**Assignment:**
Going through the data, count each line that has the word "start". Reply with the total and nothing more.

**Given information:**
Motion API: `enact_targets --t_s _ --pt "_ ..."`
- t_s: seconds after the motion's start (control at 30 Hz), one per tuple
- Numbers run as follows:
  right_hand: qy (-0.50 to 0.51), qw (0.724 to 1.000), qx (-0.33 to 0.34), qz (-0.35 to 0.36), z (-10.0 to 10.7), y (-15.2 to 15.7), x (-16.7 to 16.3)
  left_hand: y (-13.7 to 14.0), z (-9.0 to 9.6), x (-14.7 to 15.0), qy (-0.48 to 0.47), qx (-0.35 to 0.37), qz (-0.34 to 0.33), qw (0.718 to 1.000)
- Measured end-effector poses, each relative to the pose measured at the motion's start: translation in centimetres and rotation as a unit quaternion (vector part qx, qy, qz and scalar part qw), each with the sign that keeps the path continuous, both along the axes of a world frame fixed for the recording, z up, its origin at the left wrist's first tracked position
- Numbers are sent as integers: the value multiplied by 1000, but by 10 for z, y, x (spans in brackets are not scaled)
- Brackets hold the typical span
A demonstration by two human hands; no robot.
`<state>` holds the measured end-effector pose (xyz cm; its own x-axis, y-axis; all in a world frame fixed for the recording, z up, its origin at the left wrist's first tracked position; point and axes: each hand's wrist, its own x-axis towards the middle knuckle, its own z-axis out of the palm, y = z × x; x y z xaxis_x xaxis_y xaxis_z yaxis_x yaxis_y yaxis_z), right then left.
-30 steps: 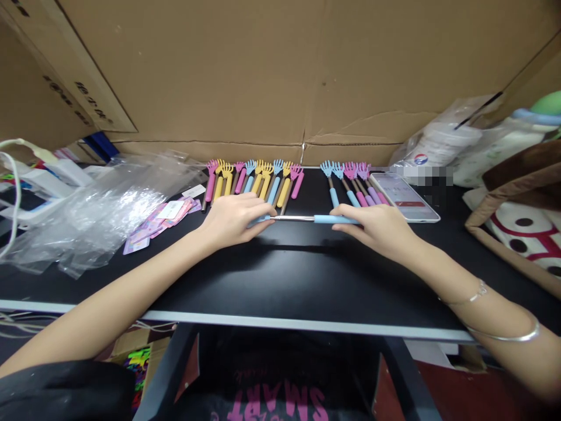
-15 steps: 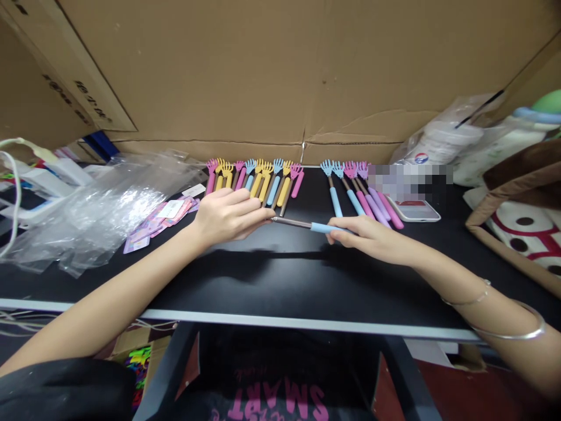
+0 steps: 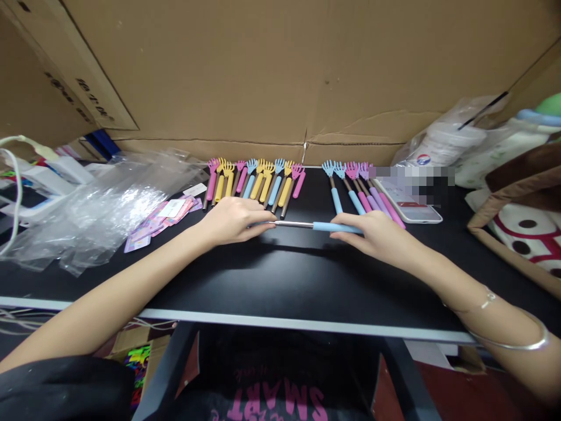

**Completed exercise:**
2